Christian Aid put together a Burkina Faso garden at the Royal Show that featured some of the techniques that are used by farmers there, such as demi-lunes, which are these little beds where you scoop out the soil in the middle and use it to make a little semi-circular mound that catches water as it runs downhill. The farmers also dig these huge compost pits as big as swimming pools and fill them up and make a ‘terrine’ of manure and straw – it’s essentially a big compost sandwich – and they sprinkle the compost into the demi-lunes and then drop in peanut seeds. They’ve also started to create something called rockbelts, which are very low dry-stone walls that help to catch water. Some of the villages out there have never had electricity, but Christian Aid is helping to deliver solar panels to charge up car batteries, which are then used to run lighting and charge their mobile phones. It means that people can trade for longer, that they can weave their baskets after dark, and the kids can study in the evening.

With what other projects is Christian Aid involved in Burkina Faso?
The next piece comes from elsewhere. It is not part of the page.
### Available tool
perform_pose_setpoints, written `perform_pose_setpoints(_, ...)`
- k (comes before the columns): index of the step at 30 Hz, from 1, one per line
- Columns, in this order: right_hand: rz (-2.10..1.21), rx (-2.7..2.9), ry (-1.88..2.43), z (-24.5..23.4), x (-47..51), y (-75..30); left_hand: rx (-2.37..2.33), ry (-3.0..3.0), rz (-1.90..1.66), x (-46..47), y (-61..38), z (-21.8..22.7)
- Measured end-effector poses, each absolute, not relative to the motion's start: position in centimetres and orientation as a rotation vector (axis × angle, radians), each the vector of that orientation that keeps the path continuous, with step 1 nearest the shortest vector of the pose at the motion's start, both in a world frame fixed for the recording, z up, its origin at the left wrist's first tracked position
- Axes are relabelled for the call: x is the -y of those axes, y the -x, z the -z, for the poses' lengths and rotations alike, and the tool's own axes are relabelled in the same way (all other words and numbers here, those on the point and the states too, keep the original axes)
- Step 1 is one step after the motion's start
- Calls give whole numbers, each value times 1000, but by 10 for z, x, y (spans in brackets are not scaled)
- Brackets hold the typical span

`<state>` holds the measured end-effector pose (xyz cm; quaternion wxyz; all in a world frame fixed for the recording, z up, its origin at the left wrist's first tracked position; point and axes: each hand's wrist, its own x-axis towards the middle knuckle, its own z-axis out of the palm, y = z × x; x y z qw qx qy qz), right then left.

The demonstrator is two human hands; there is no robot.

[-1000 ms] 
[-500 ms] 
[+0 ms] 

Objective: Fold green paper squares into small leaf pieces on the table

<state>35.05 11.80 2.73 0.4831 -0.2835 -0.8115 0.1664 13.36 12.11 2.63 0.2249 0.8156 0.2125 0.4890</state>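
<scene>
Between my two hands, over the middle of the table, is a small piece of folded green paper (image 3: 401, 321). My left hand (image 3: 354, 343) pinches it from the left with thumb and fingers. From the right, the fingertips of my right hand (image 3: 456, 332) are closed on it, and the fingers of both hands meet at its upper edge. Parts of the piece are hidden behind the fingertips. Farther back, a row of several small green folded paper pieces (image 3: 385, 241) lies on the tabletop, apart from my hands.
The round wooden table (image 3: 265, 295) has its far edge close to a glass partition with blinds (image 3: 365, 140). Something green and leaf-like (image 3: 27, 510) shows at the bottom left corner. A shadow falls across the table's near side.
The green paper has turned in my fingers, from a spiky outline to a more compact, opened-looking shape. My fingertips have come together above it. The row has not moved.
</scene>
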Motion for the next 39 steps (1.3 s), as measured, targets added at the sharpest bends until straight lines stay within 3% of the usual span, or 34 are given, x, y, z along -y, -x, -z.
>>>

Across West Africa, a lot of livestock farmers lost their entire herds in a drought a couple of years ago. So there’s now a system where families that really need help the most – usually single mums, because HIV/AIDS has reduced the male life expectancy to about 45 – are given a sheep on loan from one of Christian Aid’s partners. When the sheep lambs, the farmer gives one of the lambs back to the project, which then loans it to the next person. It’s gradually helping people re-establish their herds. The thing is, having animals is like money in the bank – if something happens and someone in the family does get sick, you can flog a sheep to pay the doctor.

Do you think that any of the techniques you’ve seen in Burkina Faso are likely to be adopted over here?
Yes, definitely the composting – dig a huge pit and put all your slurry and organic waste in there, then cover it with straw to keep it incubated to help it rot for a year or two. Farmers get a bad rap, but they’ve been recycling everything for years. The intensification of agriculture was unavoidable really, and the use of chemical pesticides and fertilisers was a bad idea, but the organic movement is starting to address that, and it does make you think that British farming is brilliant.